Living nine thousand feet up the slopes of an Andean volcano requires that I relinquish attachment to certain things, such as air. And sleep. For some reason, the rarified atmosphere makes for restless nights, and many people tend to dream epically.  As a writer, I am grateful that my slumbering imagination runs wild, but I am always looking for some decent rest.  A sojourn at lower elevation tends to oblige my strung out brain with a shower of oxygen and some serious shuteye, but when at home I simply do everything I can to make sure I’m not disturbed while sleeping.  Being prepared means, above all, having a good pair of earplugs.

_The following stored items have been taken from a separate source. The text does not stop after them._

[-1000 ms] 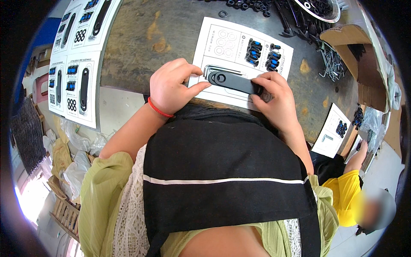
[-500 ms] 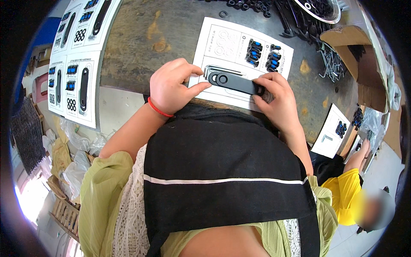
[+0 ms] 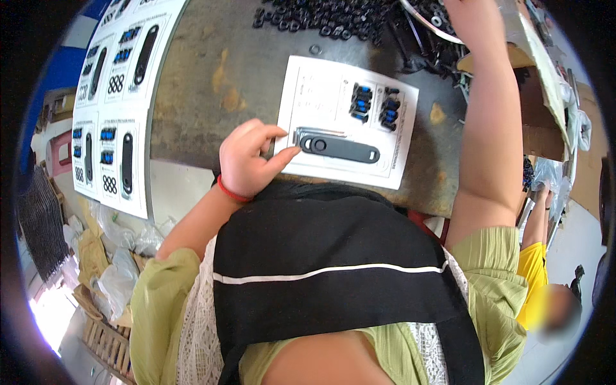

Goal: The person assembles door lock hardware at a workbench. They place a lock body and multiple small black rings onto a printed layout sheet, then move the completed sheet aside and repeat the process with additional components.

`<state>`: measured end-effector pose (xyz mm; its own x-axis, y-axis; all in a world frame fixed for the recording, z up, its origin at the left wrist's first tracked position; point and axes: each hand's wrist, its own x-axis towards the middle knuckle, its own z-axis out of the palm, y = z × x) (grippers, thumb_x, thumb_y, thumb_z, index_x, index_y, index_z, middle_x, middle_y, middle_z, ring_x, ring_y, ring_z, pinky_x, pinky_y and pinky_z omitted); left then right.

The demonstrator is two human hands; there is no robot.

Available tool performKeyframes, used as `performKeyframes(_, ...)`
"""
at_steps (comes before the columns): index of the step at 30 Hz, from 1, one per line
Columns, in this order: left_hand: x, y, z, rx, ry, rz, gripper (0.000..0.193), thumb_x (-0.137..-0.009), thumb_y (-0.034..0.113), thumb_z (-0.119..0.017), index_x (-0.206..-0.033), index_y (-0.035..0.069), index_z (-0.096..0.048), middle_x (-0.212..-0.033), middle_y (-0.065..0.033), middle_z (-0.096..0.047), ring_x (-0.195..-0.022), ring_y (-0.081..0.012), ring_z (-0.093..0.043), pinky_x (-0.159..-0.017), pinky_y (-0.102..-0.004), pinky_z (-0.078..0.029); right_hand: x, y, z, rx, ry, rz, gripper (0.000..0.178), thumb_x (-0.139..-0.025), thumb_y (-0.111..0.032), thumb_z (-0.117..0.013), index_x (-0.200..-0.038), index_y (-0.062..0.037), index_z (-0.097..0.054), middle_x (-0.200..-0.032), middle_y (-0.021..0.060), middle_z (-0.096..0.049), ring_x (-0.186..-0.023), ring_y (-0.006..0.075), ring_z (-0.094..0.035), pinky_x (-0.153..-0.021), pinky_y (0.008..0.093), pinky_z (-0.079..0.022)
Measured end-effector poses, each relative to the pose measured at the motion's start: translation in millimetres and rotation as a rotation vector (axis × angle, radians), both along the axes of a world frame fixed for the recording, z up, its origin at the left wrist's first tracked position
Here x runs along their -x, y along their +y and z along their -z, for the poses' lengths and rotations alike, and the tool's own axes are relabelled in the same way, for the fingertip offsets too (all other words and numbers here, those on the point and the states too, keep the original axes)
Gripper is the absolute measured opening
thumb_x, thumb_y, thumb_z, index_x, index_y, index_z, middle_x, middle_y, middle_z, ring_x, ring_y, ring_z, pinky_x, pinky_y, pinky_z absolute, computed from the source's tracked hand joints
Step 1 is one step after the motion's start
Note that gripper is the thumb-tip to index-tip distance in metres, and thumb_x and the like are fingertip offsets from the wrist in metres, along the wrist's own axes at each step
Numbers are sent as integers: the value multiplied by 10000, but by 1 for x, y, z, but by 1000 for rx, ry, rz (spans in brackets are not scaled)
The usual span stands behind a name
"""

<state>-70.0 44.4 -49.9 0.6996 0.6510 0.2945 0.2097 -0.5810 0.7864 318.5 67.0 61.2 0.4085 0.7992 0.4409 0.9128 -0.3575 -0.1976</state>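
A white printed card (image 3: pixel 308 102) lies on the dark worktable in front of me. On it are two groups of black bolts with blue threads (image 3: pixel 360 104), bent silver hex keys (image 3: pixel 328 132) and a long flat dark-grey piece with rounded ends (image 3: pixel 350 150). My left hand (image 3: pixel 247 159) is at the card's left edge, thumb and forefinger apart near the flat piece's end, nothing held. My right hand (image 3: pixel 476 25) reaches far forward over a metal bowl (image 3: pixel 428 21) of small dark parts. The top of the picture cuts off its fingers.
Several filled cards (image 3: pixel 140 119) lie at the left. Black rings and nuts (image 3: pixel 330 22) are heaped at the back, with a loose ring (image 3: pixel 315 49) nearer. An open cardboard box (image 3: pixel 542 106) stands at the right; beyond it sits a person in yellow (image 3: pixel 531 282).
My right hand has let go of the flat grey piece, now lying on the card, and has moved far forward to the bowl. My left hand stays by the card's left edge.
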Motion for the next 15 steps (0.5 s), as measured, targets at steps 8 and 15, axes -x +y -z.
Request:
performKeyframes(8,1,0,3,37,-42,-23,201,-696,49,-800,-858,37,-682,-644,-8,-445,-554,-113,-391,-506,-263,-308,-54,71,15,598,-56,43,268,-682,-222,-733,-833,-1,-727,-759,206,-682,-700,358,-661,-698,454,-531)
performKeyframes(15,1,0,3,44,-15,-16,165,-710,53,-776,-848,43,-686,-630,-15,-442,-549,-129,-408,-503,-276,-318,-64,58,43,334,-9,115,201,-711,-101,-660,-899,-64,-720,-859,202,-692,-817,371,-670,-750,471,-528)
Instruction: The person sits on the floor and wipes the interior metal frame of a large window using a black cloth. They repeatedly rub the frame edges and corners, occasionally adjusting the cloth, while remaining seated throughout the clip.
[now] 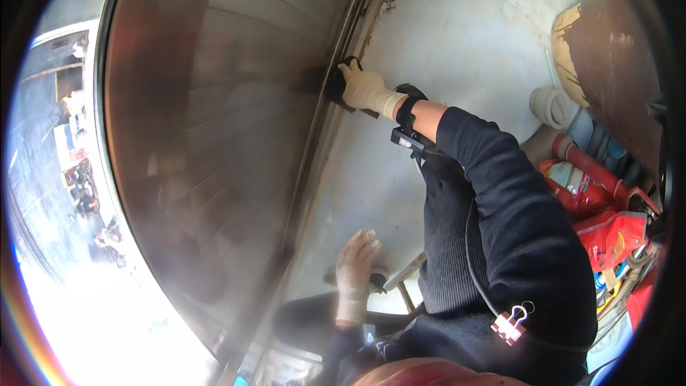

In moments of desperation, I’ve resorted to saliva-moistened toilet paper, but whenever possible, I go with those “ear putty” outfits, which I found were the best at rendering the world mute. These little wads of clear, doughy material come in packs of four and must be flattened like a pancake over the opening to the ears. The manufacturer instructs the user to never insert the stuff directly into the ear canal, which is smart because it’s a strangely tempting proposition.  After discovering this breakthrough in sonic technology, I no longer had to shudder into consciousness as steel knocked together in a backyard refinery or slip into drowsy madness as a neighborhood dog barked pointlessly at the night.  Earplugs had rendered maddening racket pure silence, and now my only aural anxieties revolve around oversleeping the buzz of the alarm clock.  How had I managed without those miracles made in Taiwan   Why did it take so long, even with a well-provisioned backpack of traveler’s conveniences, to find the one thing for which I would have gladly traded clean drinking water in the Sahara

I was therefore surprised to find myself without this essential travel gear in Tena, a small, low-altitude Ecuadorian jungle town. Tena is one of those provincial capitals in Ecuador that built a landing strip thirty years ago, but is still waiting for the funds to complete the rest of the airport. For now, cattle graze where the planes should touch down, and the distance covered in those much heralded fifteen-minute flights still takes six hours descending on gravel roads. After squeezing my bladder shut for all that time on a Tena-bound bus, listening to locals discuss the death toll from the last landslide on the “highway,” I was ready for some good, hard sleep.  I found a room in a guest house and paid a few bucks to the family that lived there.  I could finally unburden my shoulders, and I hurried to unpack the necessities of rest.

I always stash my earplugs in an outer pocket of my pack or some other easy place to get to.  But the little plastic duo, in this case made of spongy, foamy stuff and intended for machine workers, were not in their home.  Recalling my rushed morning at high altitude, I mused that I might have misplaced the precious plugs on my nightstand.  I repeatedly searched the bowels of my large canvas pack, but they coughed up nothing.  I searched again.  Frenzied and worried by what noise this neighborhood would be offering in the wee hours - I could already hear the droning thumps of reggaeton in the distance — I anxiously and meticulously removed every last item.  After throwing my flip-flops and undies and everything else to the floor, I carefully dragged my fingers across the inner lining like a sergeant white-gloving his privates’ quarters.  Nothing.  I felt panic.  I shined my flashlight into the empty bag.  Nothing.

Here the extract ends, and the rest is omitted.